In this analysis I am focused on real GDP growth, which I think is the ultimate key performance indicator. I believe the most direct path to societal progression is to ensure equitable access to a growing economic pie; that is the difference between an investment mindset and a spend mindset. And so I compare and rank CT real GDP growth to other states and regions over time. There are other important factors like job growth, consumer pricing and inflation, real wages, taxes and tax policy, energy prices, and many others. I plan to write about may of these in the future. For now, let's stay super focused on GDP.

The Analysis

In the lead up to the GFC, things were really good for the State of CT. We were one of the top performing state economies, and the 6th fastest state economy in 2004.

Then the Global Financial Crisis hit, and we really took it on the chin. One of our largest sectors is Finance and Insurance, which in 2007 had reached 15.3% of our GDP - so when that sector hurts we hurt. And in the 10 years that followed, our economy contracted on an inflation adjusted basis. You don't need an MBA to know that economies aren't supposed to get smaller over time, let alone over the course of a decade.

During that time, we were the 50th worse performing state economy in the US with a -0.3% 10 year CAGR. Good news: it's out of 51, as the BEA includes DC as its own entity for reporting. So we just edged out Wyoming (#51, with -1.2% CAGR) but did worse than Mississippi (-.1% CAGR), and we were the only 3 states to decline over that period. The other 48 states (don't fact check me - again this is out of 51) managed to grow.

Then - global pandemic. Which clearly none of us wanted, but what if - and bear with me for a minute here - what if the State of Connecticut uniquely benefited? What if the pandemic was the shock to the system our economy needed? Let's look at the trends.

Source: Bureau of Economic Analysis

In the 2 years prior to the pandemic, we were the 48th worst performing state economy. In the 2 years post the pandemic, we have been the 15th best. For the last 2 years we have been the best performing economy in the region (that's right - back to back champs). Ours is a $280B economy - something that big doesn't just change trajectory on its own - some externality must help explain it.

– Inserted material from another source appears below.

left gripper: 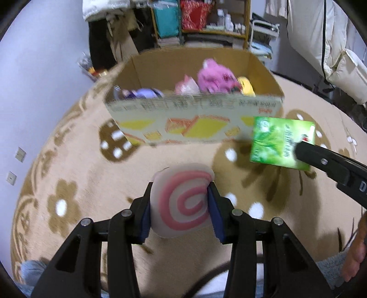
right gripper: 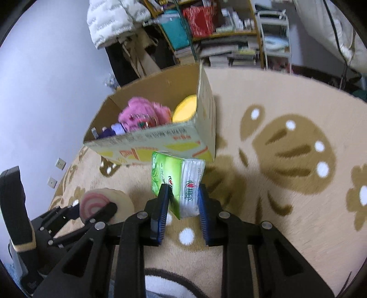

And I would argue that it was the pandemic. A pandemic none of us wanted changed certain economic rules in ways that have benefitted a State like Connecticut. When faced with more flexibility on where to live, more are choosing the State of CT. And why not? We rank well on the softer elements, like quality of life, quality of education, quality of healthcare.


As I travel the state, I encounter a fair amount of skepticism. In many ways, we are our own biggest critics.

And I understand why that skepticism exists. Anyone who lived through the lost decade experienced the headlines of a "permanent state of fiscal crisis," (2014), and GE leaving (2016).

But as I look at the data, I see cause for optimism. And this matters because I would submit that skepticism is an economic toxin. If you don't believe the future will be brighter than the present, you don't invest. You don't start that business. You don't hire that person. You don't buy that piece of equipment.

I call them like I see them, and what I see suggests Connecticut is experiencing a moment right now. Economic momentum that we haven't see in almost 20 years. If you look at these trends and are still skeptical, that remains your perogative.

Just get out of our way. Because we've got work to do.